15:13:43: The car stops 200 meters before the H block. The car remains here with the hazard lights on for 1 minute and 54 seconds.

15:15:39: The driver starts driving the last 200 meters to the H block.

15:16:07: The driver turns into the parking lot in front of the main government building. He completely ignores the "No entry" sign.

15:16:30: The driver parks the car in front of the main entrance.

15:16:46: The driver opens the front door of the car.

15:17:02: The driver steps out of the car. He was standing outside the car for 7 seconds.

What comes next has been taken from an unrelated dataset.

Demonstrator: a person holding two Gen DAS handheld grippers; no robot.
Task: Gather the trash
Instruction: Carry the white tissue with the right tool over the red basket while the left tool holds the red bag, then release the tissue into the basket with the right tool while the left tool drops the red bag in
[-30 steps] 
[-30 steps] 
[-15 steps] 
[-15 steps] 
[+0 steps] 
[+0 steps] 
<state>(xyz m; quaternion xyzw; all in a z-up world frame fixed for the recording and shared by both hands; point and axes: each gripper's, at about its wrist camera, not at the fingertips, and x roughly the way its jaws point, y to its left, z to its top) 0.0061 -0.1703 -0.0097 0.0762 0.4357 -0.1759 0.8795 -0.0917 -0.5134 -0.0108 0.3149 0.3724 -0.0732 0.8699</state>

15:17:09: The driver quickly walks away towards Hammersborg torg, where he had a silver Fiat Doblo parked.

15:18:30: A witness sees what he first describes as a suspicious-looking man leaving Regjeringskvartalet (the Government quarter), in downtown Oslo. Seconds later he hears the man unlock a car at Hammersborg torg, and sees a glimpse of the driver when he drives the car towards the traffic in the one-way street, Møllergata. He finds the event suspicious and takes note of the car's registration number.

15:25:22: A bomb placed in the Volkswagen Crafter explodes in Grubbegata, near the offices of the Prime Minister, and several other governmental buildings.

15:26: Police receive first reports of the explosion.

15:28: First police patrol arrives at the scene; soon afterwards, the scene is filled with emergency vehicles.

15:58: It is confirmed that Prime Minister Jens Stoltenberg is not among the victims of the attack. Shortly later, it becomes clear that no government ministers are injured.

===16:00===
16:30: The participants at the summer camp of the Workers' Youth League (a youth movement associated with the Norwegian Labour Party) on Utøya gather in the camp's main house to be informed about the event.

16:52: The Fiat Doblo passes a traffic camera that measures average speeds at Næss Camping. It takes 3 minutes to drive the distance from Næss Camping to Utøykaia.

16:55: At approximately 16:55, Anders Behring Breivik, disguised in police uniform, arrives in a Fiat Doblo at the ferry landing Utøykaia in Tyrifjorden, a lake some 40 km northwest of Oslo. From here he was transported by the ferry MS Thorbjørn to Utøya.

===17:00===
17:17: Breivik arrives at Utøya.

17:21: The first shot is fired.

17:24: The Emergency medical services (AMK) in Drammen is informed about the shooting.

17:25: The police in Oslo are informed about the shooting.

17:26: The local police in Hønefoss learn about the shooting.

17:30: Delta, a police tactical unit situated in Oslo, is dispatched from Oslo to Utøya.

17:33: The first police patrol leaves Hønefoss.

17:38: The local police officially ask the Oslo police district for assistance.

17:50: The police patrol from Hønefoss arrives at Utøykaia, but the officers have to wait for a suitable craft before they can cross over to Utøya.

===18:00===
18:01: Breivik calls 112 (emergency telephone number) to surrender, hangs up, and continues to shoot at people.

18:09: Delta arrives, but are also forced to wait for a boat. The boat that is finally provided is too small for the number of personnel and amount of equipment, and the engine stops during the crossing. The team transfer over into two privately owned open console boats.

18:25: Delta arrives on Utøya and go ashore.

18:26: Breivik calls 112 again to surrender and hangs up.

18:34: Breivik does not resist arrest, and is apprehended by the police.